(Dataset entries)
- Opening Delimiter -
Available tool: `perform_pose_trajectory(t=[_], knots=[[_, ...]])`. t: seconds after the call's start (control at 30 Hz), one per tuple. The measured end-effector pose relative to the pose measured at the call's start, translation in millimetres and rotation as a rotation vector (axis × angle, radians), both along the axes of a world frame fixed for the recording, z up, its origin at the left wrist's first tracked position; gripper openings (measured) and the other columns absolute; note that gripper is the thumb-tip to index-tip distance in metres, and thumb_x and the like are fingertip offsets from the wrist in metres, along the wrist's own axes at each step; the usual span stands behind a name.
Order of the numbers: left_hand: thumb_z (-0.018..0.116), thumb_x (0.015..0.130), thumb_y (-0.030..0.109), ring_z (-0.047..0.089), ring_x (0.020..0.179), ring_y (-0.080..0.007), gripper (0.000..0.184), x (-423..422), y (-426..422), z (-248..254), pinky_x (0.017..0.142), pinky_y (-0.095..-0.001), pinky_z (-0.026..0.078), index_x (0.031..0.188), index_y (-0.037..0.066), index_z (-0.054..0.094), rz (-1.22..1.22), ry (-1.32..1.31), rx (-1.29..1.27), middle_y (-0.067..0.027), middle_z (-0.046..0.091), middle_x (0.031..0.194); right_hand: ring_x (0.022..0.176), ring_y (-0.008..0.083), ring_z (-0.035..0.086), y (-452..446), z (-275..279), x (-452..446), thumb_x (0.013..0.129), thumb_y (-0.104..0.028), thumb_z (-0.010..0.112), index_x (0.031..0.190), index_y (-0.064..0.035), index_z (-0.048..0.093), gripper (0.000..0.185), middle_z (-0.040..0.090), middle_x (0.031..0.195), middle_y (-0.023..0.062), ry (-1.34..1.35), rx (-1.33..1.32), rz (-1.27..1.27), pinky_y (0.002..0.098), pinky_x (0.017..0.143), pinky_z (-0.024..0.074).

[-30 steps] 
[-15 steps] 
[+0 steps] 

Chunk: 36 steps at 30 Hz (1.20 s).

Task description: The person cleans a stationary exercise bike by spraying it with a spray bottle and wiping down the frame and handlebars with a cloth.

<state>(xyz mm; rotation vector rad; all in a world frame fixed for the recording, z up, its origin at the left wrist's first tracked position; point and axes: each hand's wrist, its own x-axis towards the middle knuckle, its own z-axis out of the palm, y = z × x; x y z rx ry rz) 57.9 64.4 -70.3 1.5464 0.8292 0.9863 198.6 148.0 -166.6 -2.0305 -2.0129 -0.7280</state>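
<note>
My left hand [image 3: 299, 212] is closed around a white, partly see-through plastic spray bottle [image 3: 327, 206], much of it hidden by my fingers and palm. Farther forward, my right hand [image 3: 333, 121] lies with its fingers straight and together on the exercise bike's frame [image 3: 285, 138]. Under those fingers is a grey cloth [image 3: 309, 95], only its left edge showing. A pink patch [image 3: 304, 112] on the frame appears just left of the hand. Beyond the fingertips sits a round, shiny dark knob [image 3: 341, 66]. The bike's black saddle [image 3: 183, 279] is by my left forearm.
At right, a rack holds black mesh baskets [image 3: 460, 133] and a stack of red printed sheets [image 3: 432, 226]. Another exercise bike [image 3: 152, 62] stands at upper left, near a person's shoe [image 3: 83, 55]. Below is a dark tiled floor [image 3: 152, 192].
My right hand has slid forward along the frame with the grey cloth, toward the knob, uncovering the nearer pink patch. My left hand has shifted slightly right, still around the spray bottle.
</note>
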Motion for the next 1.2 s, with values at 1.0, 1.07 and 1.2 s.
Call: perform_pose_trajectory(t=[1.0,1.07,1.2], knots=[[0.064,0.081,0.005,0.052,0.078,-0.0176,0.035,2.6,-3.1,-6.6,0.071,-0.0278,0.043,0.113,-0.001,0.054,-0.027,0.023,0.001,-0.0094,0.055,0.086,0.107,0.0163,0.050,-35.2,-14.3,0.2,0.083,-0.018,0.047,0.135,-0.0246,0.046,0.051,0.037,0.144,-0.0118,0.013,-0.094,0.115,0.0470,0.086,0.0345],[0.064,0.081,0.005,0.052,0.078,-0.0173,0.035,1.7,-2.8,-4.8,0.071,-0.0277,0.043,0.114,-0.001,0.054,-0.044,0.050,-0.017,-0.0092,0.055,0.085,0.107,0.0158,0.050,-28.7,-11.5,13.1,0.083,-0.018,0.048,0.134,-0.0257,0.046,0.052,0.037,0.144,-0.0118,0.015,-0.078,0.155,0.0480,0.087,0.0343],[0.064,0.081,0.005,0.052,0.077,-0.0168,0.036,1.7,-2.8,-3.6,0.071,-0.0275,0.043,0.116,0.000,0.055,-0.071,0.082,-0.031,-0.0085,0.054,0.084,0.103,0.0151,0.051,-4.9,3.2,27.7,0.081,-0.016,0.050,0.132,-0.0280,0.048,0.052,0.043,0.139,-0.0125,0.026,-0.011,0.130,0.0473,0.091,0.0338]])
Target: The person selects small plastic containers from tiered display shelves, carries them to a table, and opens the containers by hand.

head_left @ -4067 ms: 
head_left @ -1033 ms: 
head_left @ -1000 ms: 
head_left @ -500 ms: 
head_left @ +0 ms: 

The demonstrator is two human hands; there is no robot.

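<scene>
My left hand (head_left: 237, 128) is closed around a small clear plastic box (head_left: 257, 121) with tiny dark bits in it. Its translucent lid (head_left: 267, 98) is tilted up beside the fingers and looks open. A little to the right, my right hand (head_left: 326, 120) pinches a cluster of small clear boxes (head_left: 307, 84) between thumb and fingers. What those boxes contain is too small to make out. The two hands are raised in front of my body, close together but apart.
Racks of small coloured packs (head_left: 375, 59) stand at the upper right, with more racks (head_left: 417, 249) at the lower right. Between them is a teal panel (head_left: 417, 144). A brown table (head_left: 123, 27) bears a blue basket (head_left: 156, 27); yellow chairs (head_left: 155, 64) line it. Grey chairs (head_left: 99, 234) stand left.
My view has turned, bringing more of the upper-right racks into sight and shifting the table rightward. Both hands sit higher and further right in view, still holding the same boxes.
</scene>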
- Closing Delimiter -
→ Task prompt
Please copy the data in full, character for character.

→ Answer section
Available tool: `perform_pose_trajectory(t=[_], knots=[[_, ...]])`. t: seconds after the call's start (control at 30 Hz), one per tuple. The measured end-effector pose relative to the pose measured at the call's start, translation in millimetres and rotation as a rotation vector (axis × angle, radians), both along the axes of a world frame fixed for the recording, z up, its origin at the left wrist's first tracked position; gripper openings (measured) and the other columns absolute; note that gripper is the thumb-tip to index-tip distance in metres, and thumb_x and the like are fingertip offsets from the wrist in metres, along the wrist's own axes at each step; the usual span stands behind a name.
Order of the numbers: left_hand: thumb_z (-0.018..0.116), thumb_x (0.015..0.130), thumb_y (-0.030..0.109), ring_z (-0.047..0.089), ring_x (0.020..0.179), ring_y (-0.080..0.007), gripper (0.000..0.184), x (-423..422), y (-426..422), z (-248..254), pinky_x (0.017..0.142), pinky_y (-0.095..-0.001), pinky_z (-0.026..0.078), index_x (0.031..0.188), index_y (-0.037..0.066), index_z (-0.054..0.094), rz (-1.22..1.22), ry (-1.32..1.31), rx (-1.29..1.27), middle_y (-0.067..0.027), middle_z (-0.046..0.091), middle_x (0.031..0.194); right_hand: ring_x (0.022..0.176), ring_y (-0.008..0.083), ring_z (-0.035..0.086), y (-452..446), z (-275..279), x (-452..446), thumb_x (0.013..0.129), thumb_y (-0.104..0.028), thumb_z (-0.010..0.112), index_x (0.031..0.190), index_y (-0.064..0.035), index_z (-0.048..0.093), gripper (0.000..0.185), middle_z (-0.040..0.090), middle_x (0.031..0.195), middle_y (-0.023..0.062), ry (-1.34..1.35), rx (-1.33..1.32), rz (-1.27..1.27), pinky_y (0.002..0.098), pinky_x (0.017..0.143), pinky_z (-0.024..0.074).

[-30 steps] 
[-15 steps] 
[+0 steps] 

Chunk: 36 steps at 30 Hz (1.20 s).

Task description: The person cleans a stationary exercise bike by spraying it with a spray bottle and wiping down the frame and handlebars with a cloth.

<state>(xyz mm; rotation vector rad; all in a world frame fixed for the recording, z up, its origin at the left wrist's first tracked position; point and axes: each hand's wrist, its own x-axis towards the middle knuckle, its own z-axis out of the palm, y = z × x; x y z rx ry rz) 57.9 64.4 -70.3 1.5464 0.8292 0.9863 198.6 148.0 -166.6 -2.0305 -2.0129 -0.7280</state>
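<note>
My left hand [image 3: 299, 212] is closed around a white, partly see-through plastic spray bottle [image 3: 327, 206], much of it hidden by my fingers and palm. Farther forward, my right hand [image 3: 333, 121] lies with its fingers straight and together on the exercise bike's frame [image 3: 285, 138]. Under those fingers is a grey cloth [image 3: 309, 95], only its left edge showing. A pink patch [image 3: 304, 112] on the frame appears just left of the hand. Beyond the fingertips sits a round, shiny dark knob [image 3: 341, 66]. The bike's black saddle [image 3: 183, 279] is by my left forearm.
At right, a rack holds black mesh baskets [image 3: 460, 133] and a stack of red printed sheets [image 3: 432, 226]. Another exercise bike [image 3: 152, 62] stands at upper left, near a person's shoe [image 3: 83, 55]. Below is a dark tiled floor [image 3: 152, 192].
My right hand has slid forward along the frame with the grey cloth, toward the knob, uncovering the nearer pink patch. My left hand has shifted slightly right, still around the spray bottle.
</note>
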Motion for the next 1.2 s, with values at 1.0, 1.07 and 1.2 s.
Call: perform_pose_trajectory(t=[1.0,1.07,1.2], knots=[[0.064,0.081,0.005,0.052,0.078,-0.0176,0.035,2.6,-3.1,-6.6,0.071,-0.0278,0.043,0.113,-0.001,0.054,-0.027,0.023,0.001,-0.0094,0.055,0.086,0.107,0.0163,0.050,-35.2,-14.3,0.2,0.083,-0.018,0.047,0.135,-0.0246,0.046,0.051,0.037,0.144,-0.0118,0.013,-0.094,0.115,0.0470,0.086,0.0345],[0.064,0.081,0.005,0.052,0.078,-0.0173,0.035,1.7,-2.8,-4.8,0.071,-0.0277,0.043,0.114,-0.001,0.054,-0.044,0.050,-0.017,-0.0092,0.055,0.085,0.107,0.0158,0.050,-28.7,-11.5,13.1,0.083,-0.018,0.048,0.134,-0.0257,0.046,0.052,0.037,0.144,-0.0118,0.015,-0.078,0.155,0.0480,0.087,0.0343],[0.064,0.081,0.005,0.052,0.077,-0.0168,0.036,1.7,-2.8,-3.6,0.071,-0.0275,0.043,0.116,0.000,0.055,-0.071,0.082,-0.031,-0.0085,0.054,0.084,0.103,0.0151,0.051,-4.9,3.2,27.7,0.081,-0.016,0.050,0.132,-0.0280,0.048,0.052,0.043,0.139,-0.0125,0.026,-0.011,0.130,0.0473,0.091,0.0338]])
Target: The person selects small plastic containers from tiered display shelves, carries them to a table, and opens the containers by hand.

head_left @ -4067 ms: 
head_left @ -1033 ms: 
head_left @ -1000 ms: 
head_left @ -500 ms: 
head_left @ +0 ms: 

The demonstrator is two human hands; there is no robot.

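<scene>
My left hand (head_left: 237, 128) is closed around a small clear plastic box (head_left: 257, 121) with tiny dark bits in it. Its translucent lid (head_left: 267, 98) is tilted up beside the fingers and looks open. A little to the right, my right hand (head_left: 326, 120) pinches a cluster of small clear boxes (head_left: 307, 84) between thumb and fingers. What those boxes contain is too small to make out. The two hands are raised in front of my body, close together but apart.
Racks of small coloured packs (head_left: 375, 59) stand at the upper right, with more racks (head_left: 417, 249) at the lower right. Between them is a teal panel (head_left: 417, 144). A brown table (head_left: 123, 27) bears a blue basket (head_left: 156, 27); yellow chairs (head_left: 155, 64) line it. Grey chairs (head_left: 99, 234) stand left.
My view has turned, bringing more of the upper-right racks into sight and shifting the table rightward. Both hands sit higher and further right in view, still holding the same boxes.
</scene>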

Nothing remains to be added to the output.